• ACTION ITEM:
Every line from the beginning of the data through the line containing "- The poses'" should be reproduced exactly, and no further lines should be output.

——

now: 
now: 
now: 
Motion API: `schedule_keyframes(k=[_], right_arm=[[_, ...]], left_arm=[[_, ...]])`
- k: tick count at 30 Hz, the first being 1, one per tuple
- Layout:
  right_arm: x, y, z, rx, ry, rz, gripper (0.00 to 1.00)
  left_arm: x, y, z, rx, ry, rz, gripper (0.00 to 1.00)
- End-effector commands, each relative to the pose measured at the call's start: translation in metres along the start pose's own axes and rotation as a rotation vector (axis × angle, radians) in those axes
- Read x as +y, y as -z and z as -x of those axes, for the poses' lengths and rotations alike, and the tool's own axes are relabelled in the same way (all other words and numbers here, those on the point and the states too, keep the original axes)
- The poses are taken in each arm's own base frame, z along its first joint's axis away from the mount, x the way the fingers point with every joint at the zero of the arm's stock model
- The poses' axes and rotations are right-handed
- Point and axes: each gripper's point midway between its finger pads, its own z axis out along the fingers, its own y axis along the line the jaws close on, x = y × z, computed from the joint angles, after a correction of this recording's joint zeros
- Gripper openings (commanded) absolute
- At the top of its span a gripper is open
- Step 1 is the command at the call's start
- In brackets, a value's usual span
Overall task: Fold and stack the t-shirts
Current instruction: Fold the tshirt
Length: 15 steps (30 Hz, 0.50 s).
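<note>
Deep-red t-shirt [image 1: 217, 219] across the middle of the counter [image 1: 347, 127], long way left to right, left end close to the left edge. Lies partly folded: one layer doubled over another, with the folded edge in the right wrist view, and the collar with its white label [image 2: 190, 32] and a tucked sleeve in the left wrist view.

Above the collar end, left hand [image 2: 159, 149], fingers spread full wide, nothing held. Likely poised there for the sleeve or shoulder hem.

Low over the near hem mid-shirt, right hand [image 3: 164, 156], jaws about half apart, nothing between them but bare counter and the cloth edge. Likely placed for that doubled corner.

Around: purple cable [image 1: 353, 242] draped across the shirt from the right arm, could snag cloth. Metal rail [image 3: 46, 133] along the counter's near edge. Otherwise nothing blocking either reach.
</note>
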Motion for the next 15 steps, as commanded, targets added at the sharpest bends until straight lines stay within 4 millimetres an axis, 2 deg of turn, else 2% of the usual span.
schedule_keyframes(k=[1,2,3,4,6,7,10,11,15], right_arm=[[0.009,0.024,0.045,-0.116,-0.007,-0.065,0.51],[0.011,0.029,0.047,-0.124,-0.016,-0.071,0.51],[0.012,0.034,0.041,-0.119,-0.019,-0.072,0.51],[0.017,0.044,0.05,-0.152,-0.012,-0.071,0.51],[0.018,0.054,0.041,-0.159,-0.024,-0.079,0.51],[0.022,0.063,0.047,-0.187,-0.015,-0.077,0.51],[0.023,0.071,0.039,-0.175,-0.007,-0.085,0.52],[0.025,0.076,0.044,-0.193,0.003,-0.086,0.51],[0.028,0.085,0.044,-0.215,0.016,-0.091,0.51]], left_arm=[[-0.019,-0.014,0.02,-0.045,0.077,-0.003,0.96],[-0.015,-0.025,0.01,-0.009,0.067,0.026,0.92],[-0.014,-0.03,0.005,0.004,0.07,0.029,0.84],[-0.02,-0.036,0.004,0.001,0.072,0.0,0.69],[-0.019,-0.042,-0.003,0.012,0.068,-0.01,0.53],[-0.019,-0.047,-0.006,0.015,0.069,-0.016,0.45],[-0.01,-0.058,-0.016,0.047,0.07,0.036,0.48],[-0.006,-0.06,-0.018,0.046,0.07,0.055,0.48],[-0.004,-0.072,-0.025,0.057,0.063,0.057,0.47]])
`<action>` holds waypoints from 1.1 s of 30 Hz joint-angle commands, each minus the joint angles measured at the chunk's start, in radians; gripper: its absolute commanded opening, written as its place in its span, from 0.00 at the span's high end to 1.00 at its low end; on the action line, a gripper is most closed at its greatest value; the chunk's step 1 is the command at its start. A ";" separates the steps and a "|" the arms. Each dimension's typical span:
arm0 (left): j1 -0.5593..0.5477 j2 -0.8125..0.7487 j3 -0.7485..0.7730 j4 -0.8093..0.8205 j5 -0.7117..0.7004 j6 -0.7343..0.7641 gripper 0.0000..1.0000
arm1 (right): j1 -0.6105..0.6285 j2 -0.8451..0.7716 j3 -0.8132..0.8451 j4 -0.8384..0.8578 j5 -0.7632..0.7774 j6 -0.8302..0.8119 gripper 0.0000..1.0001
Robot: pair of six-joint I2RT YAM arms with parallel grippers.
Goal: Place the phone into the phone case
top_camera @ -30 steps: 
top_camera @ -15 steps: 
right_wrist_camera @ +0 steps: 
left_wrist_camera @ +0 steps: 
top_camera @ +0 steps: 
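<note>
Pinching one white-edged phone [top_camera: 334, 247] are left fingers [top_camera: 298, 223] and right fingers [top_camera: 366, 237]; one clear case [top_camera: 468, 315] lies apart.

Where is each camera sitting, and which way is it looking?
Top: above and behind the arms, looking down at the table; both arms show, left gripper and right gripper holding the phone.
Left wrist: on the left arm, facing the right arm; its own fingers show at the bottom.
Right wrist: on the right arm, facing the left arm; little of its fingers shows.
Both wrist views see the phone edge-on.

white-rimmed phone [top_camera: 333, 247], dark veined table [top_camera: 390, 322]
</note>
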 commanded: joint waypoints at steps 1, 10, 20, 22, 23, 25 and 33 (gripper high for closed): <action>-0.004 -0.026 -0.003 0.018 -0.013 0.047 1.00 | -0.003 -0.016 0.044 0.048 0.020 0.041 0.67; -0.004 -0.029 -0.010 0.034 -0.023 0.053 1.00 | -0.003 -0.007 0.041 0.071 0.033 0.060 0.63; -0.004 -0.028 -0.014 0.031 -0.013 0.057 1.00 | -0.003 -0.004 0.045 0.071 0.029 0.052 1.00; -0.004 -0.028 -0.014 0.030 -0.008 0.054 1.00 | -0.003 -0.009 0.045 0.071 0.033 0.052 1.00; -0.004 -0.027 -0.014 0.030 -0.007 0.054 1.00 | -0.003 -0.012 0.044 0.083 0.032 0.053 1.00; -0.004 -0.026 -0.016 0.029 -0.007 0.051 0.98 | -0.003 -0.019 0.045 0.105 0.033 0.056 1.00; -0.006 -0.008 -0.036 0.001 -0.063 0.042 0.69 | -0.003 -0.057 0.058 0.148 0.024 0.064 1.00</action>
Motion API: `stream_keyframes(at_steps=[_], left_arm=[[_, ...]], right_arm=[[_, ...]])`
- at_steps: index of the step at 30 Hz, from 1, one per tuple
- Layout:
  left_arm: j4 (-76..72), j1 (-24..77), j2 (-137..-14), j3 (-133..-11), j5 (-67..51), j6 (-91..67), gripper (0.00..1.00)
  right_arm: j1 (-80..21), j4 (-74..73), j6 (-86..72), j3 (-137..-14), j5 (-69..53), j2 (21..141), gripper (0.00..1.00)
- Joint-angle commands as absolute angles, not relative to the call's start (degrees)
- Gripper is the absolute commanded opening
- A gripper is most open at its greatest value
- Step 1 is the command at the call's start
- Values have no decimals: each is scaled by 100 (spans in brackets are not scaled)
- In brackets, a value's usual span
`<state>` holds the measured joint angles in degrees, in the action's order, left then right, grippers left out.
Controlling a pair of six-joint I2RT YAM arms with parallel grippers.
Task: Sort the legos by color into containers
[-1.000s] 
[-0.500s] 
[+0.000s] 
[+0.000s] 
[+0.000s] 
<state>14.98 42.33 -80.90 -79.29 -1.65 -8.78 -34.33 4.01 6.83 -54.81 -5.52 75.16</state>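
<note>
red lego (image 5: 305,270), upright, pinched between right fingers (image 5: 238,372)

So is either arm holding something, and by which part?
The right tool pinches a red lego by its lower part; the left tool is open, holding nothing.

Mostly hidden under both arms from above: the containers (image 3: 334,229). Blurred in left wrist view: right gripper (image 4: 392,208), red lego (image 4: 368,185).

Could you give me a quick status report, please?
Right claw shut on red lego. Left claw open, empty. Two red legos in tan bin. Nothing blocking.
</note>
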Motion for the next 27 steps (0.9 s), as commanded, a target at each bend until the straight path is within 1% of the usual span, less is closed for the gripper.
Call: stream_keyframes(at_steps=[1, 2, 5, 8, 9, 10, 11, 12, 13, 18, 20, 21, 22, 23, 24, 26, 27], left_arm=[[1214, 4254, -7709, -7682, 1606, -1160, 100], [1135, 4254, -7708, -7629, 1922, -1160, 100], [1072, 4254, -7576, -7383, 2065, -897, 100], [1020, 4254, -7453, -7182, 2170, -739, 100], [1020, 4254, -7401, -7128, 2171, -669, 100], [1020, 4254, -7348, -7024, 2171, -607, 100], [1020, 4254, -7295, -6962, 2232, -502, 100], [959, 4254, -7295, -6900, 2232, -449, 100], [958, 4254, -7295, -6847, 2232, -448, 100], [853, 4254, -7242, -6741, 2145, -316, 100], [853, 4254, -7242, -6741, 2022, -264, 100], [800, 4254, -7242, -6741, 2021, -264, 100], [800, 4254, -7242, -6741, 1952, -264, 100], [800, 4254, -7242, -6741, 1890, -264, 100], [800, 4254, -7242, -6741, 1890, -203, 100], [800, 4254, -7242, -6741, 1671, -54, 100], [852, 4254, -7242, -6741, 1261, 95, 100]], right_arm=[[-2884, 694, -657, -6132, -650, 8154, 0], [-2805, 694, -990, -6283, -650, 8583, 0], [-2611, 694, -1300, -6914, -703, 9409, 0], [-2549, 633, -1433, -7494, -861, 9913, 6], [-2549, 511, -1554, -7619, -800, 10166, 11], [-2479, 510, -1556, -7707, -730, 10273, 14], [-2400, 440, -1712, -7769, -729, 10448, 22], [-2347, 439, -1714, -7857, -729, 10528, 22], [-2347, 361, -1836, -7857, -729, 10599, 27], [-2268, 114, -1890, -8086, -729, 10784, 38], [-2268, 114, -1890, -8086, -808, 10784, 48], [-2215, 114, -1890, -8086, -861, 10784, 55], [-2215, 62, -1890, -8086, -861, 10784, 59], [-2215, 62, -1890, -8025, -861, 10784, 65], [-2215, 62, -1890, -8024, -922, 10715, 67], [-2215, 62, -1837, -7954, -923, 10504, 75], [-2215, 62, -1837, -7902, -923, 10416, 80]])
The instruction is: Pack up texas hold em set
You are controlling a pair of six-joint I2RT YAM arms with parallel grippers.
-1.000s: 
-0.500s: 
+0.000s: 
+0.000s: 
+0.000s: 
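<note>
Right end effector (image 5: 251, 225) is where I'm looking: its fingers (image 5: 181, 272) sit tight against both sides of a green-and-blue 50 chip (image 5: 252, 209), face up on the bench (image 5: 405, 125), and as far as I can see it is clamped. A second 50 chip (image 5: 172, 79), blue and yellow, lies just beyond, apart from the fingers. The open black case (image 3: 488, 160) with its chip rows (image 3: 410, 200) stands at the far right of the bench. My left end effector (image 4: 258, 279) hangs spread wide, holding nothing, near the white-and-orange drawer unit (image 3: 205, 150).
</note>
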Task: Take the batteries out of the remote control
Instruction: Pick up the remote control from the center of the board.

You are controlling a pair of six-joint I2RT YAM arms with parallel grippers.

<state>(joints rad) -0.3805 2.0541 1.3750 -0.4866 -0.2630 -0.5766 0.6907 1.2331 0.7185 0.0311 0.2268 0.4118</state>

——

• RESULT FOR THIS TASK:
now: 
now: 
now: 
Motion API: `schedule_keyframes(k=[_], right_arm=[[_, ...]], left_arm=[[_, ...]])`
- k: tick count at 30 Hz, the first being 1, one per tuple
- Layout:
  right_arm: x, y, z, rx, ry, rz, gripper (0.00 to 1.00)
  left_arm: x, y, z, rx, ry, rz, gripper (0.00 to 1.00)
- End-effector commands, each relative to the pose measured at the call's start: translation in metres along the start pose's own axes and rotation as a rotation vector (axis × angle, radians) in those axes
- Read x as +y, y as -z and z as -x of those axes, for the poses' lengths and rotations alike, and the tool's own axes are relabelled in the same way (all other words and numbers here, those on the point and the states too, keep the original axes)
- The poses are taken in each arm's own base frame, z along its first joint's axis away from the mount, x the way the fingers point with every joint at the zero of the arm's stock model
- The poses' axes and rotations are right-handed

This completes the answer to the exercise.